Propos : Merteuil et Valmont ont vieillis mais leur terrain de jeu demeure l’érotisme. Frissons des identités mouvantes, obsession de la jouissance, angoisse du temps qui passe. Sur scène ; dans un décor sobre une silhouette androgyne ôte son masque ( chirurgical ), chausse des escarpins rouges vifs, arpente la scène d’un pas nonchalant, et en quelques poses maniérées impose le personnage de Merteuil/Valmont.
Merteuil est seule en scène et dialogue avec Valmont un ancien amant qui l’a délaissée. La passion est encore là : « Mais pourquoi s’occuper encore d’un bonheur qui ne peut revenir. » Elle joue avec les sentiments que Valmont, jadis, a eu pour elle. Sincère sur leur relation elle prend plaisir en une forme érotique de la haine à le faire souffrir, mais aussi de jouir de sa chair et de son machiavélisme. « Dans le temps où nous nous aimions…. » Elle use de son pouvoir ; elle est contre les sentiments : pour elle ça n’est pas un jeu. C’est le plaisir de sa supériorité. Elle veut dominer les hommes. Elle refuse sa condition de femme. Tout comme elle exècre l’amour
Merteuil est dominée par la vengeance, ses propos sont autant de flèches acérées pour anéantir Vermont.

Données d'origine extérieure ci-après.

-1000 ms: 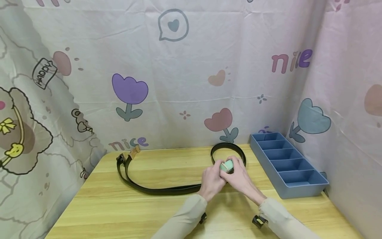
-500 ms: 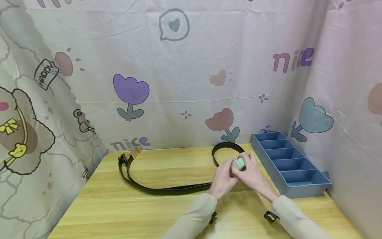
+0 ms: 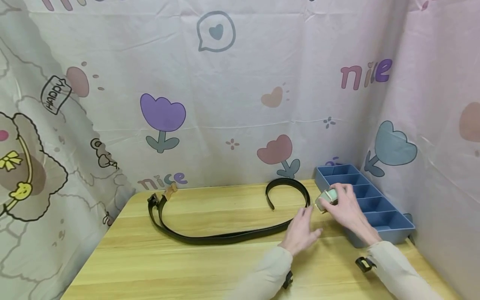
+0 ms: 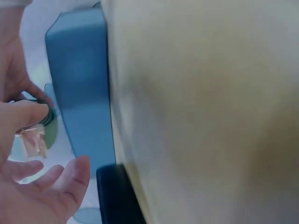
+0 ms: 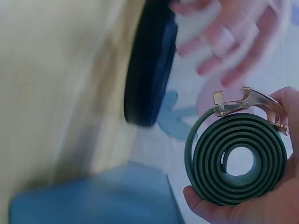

Son libertinage n’est pas un jeu. C’est sa création ( elle croit avoir elle-même créé, toléré, flatté, masqué, manipulé ). Le vicomte de Valmont est sûr de son pouvoir de séduction. Il s’en flatte et s’aperçoit un peu tard de son erreur. Il essaie de revenir à nouveau l’amant de la marquise de Merteuil. Valmont n’arrive pas à avoir ce qu’il veut. Il est défait par les diatribes de la marquise. Sa morale en prend un coup. Il doit se soumettre aux manipulations et autres épreuves de Merteuil qui va convaincre Valmont de lui prouver qu’elle est sa préférée.
David Arribe devient l’instrument d’une parole mortifère et incarne alternativement la marquise de Merteuil et le vicomte de Valmont dans le jeu de l’érotisme pervers. Son jeu subtil permet d’accroître la tension et d’accentuer son engagement pour donner corps aux dialogues.
A ce jeu là les anciens amants ne se retrouvent-ils pas seuls ?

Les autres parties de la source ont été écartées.